Es ist zehn Uhr am Morgen.
It is ten o’clock in the morning.
Es ist zwölf Uhr am Mittag.
It is twelve o’clock in midday.
Es ist zwei Uhr am Nachmittag.
It is two o’clock in the afternoon.
Es ist sechs Uhr am Abend.
It is six o’clock in the evening.
Es ist zehn Uhr in der Nacht.
It is ten o’clock at night.
Parts of the Day without Prepositions
You can use these words without a preposition (that’s what “am” and “in” are doing in those other sentences), if you add an “S”. If you use one of these words with an “S” at the end of it, it is no longer capitalized, as it is technically no longer a noun. If you use it with a specific time of the day, the meaning doesn’t change from what it was in the previous examples.
Es ist zehn Uhr morgens.
It is ten o’clock in the morning.
Es ist zwölf Uhr mittags.
It is twelve o’clock in the midday.
Es ist zwei Uhr nachmittags.
It is two o’clock in the afternoon.
Parts of the Day without Specific Time
If you use these versions without a specific time of day, it becomes a generalization about that part of the day. These words indicate repeated actions during those times of the day. In both German and English, you can start your sentence with these words. If you do that, you need to move the subject to the other side of the verb. I think of it as having the subject and verb attached with a string. They have to be next to each other, so if the first spot is taken by something else, in this case the time, the subject has to move to the other side. Unlike in English, however, you don’t need a comma between the time and the verb.
Morgens esse ich Brötchen mit Marmelade.
Mornings, I eat rolls with jam.
Mittags fahre ich zur Uni.
Middays, I drive to the university.
Nachmittags schlafe ich.
Afternoons, I sleep.
Abends lese ich.
Evenings, I read.
Nachts spiele ich Fortnite.
Nights, I play Fortnite.
Days of the Week
You can use both of these options with the days of the week, too. You can use them with “am” to indicate a specific Monday, Tuesday or other day of the week or you can use the days with an “S” at the end of the word to indicate a recurring action. . The same capitalization rules as before apply.
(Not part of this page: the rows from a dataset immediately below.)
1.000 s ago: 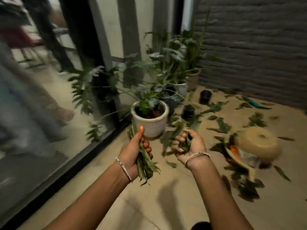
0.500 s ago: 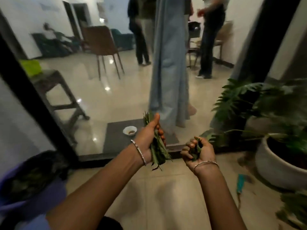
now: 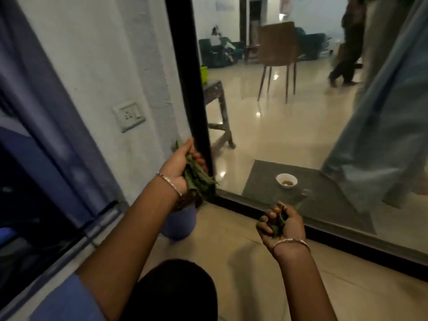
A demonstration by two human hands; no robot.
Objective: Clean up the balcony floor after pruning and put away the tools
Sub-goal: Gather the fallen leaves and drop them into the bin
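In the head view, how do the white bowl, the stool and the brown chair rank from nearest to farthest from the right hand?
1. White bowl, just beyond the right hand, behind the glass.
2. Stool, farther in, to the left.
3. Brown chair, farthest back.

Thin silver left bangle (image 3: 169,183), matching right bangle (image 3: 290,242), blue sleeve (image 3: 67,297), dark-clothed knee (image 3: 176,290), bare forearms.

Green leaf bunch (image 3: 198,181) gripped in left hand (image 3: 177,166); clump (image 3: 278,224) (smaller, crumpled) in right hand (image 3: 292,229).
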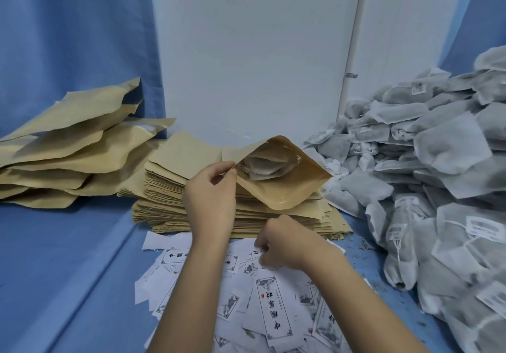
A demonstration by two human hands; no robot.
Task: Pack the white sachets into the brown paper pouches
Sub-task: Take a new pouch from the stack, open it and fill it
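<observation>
A brown paper pouch (287, 185) lies open-mouthed on top of a stack of flat empty pouches (208, 215). White sachets (262, 168) show inside its mouth. My left hand (210, 199) pinches the near lip of the pouch and holds it open. Below it, my right hand (282, 243) is curled over the pile of white printed paper slips (273, 311) and pinches one of them. A large heap of white sachets (443, 177) fills the right side.
Filled brown pouches (68, 155) are piled at the left on the blue cloth (68, 270). A white wall panel (254, 51) stands behind the stack. Small dark crumbs lie scattered on the cloth by the sachet heap.
</observation>
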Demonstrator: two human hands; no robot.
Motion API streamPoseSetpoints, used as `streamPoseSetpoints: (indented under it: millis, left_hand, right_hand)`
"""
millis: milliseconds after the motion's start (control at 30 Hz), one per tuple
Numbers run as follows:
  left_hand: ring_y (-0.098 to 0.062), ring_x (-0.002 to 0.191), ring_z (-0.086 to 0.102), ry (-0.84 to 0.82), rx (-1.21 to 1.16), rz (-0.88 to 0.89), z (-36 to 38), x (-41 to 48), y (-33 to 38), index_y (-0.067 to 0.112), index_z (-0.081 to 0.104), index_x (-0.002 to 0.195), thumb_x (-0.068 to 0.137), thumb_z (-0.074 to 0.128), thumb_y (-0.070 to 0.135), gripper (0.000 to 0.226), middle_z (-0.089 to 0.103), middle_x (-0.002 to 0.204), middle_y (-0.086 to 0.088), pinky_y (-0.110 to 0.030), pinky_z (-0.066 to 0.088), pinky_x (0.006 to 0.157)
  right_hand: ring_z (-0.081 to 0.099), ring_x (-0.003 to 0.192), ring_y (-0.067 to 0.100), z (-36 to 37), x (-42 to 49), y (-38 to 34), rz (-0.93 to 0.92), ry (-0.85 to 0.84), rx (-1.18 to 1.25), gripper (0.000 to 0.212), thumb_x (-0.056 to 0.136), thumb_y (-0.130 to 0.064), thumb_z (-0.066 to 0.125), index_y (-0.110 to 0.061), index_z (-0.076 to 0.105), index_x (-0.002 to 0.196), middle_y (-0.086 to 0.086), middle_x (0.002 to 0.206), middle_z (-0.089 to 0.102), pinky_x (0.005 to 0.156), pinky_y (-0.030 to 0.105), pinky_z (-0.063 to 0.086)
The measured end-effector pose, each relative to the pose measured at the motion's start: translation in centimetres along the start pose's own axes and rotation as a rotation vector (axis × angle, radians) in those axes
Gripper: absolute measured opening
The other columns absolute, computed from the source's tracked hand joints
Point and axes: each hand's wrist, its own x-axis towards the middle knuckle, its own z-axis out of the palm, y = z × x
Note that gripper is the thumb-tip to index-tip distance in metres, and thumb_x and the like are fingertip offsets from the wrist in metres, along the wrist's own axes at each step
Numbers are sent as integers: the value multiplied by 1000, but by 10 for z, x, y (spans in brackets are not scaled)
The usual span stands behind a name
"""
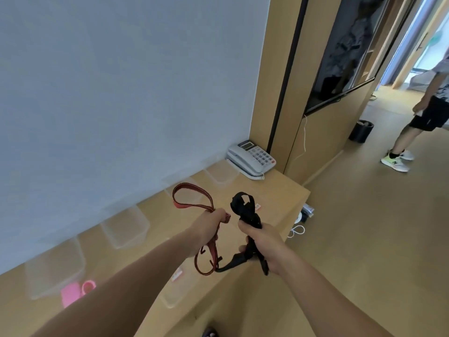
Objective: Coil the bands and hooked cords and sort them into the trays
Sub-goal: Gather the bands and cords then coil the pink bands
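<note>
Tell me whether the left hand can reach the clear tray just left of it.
Probably yes: the clear tray sits open beside the left hand, nothing between, though that hand grips the red hooked cord.

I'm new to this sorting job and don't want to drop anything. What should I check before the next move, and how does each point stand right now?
1. Left hand grips the red hooked cord: ok.
2. Right hand grips the black band: ok.
3. Red hooked cord coiled: not ok, loose loops hang above and below the hand.
4. Black band coiled: not ok, it is bunched and one end dangles.
5. Cord and band free of each other: cannot tell, they overlap below the hands.
6. Clear tray ahead ready to receive: ok, nothing visible inside it.
</note>
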Motion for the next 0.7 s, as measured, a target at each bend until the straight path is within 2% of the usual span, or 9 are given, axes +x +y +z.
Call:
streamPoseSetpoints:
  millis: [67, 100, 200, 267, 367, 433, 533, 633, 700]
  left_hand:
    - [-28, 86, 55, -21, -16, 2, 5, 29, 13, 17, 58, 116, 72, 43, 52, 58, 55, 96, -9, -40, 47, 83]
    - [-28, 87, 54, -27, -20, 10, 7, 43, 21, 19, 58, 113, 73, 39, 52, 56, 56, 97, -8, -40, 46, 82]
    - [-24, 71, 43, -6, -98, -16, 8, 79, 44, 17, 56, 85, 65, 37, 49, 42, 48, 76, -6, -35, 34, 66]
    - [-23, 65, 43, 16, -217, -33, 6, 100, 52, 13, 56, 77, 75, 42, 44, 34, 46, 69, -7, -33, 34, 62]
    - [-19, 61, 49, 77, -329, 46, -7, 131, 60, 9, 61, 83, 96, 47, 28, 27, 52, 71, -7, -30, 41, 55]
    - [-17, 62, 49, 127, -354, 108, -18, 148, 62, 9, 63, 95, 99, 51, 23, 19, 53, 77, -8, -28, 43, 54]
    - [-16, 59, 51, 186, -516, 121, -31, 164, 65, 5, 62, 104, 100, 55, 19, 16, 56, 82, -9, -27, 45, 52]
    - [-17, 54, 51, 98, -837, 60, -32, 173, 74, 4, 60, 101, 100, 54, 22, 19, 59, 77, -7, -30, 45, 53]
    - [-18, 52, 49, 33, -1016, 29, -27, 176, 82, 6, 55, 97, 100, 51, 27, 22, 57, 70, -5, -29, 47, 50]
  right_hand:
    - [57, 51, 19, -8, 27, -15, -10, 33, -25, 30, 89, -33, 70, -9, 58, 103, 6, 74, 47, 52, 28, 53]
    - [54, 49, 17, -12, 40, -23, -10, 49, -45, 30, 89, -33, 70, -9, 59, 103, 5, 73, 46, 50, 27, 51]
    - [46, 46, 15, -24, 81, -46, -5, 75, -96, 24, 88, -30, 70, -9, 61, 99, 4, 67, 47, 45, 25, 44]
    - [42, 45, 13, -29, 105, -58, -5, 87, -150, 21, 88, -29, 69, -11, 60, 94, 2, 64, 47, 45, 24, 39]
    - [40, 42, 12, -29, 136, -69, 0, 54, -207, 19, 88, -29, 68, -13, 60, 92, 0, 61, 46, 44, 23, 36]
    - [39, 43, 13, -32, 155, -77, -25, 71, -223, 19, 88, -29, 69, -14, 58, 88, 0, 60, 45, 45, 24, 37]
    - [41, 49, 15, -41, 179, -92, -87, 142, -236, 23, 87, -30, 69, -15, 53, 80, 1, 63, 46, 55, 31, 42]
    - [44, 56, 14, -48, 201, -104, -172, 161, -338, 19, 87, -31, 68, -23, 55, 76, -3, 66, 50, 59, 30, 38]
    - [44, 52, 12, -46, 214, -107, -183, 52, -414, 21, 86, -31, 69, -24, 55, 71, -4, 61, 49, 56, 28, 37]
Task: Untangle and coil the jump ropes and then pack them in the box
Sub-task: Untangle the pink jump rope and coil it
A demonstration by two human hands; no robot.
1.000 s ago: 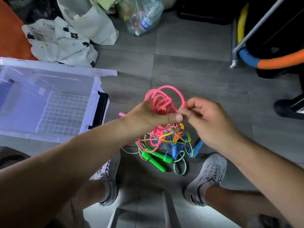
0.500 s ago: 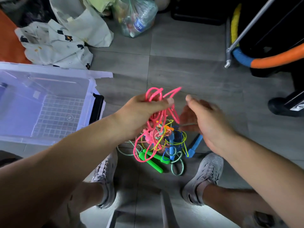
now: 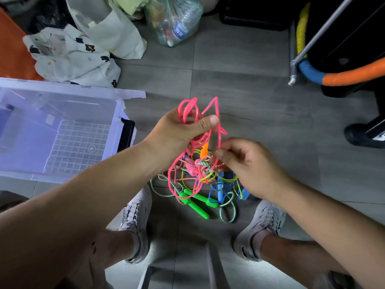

If there is an “S” at the end of the word, it is not capitalized.
Montags arbeite ich nicht gern.
Mondays, I don’t like to work.
Am Dienstag schreibt er einen Brief.
On Tuesday, he is writing a letter.
Was machst du am Mittwoch?
What are you doing on Wednesday?
Wir suchen donnerstags neue Bücher.
We look Thursdays for new books.
Am Freitag rede ich mit meinem Chef.
On Friday, I am talking with my boss.
Samstags fühlt er am besten.
Saturdays, he feels the best.
Das Restaurant bietet sonnabends Rinderbraten an.
The restaurant offers roast beef on Saturdays.
Ich besuche am Sonntag eine Kirche.
I am attending a church on Sunday.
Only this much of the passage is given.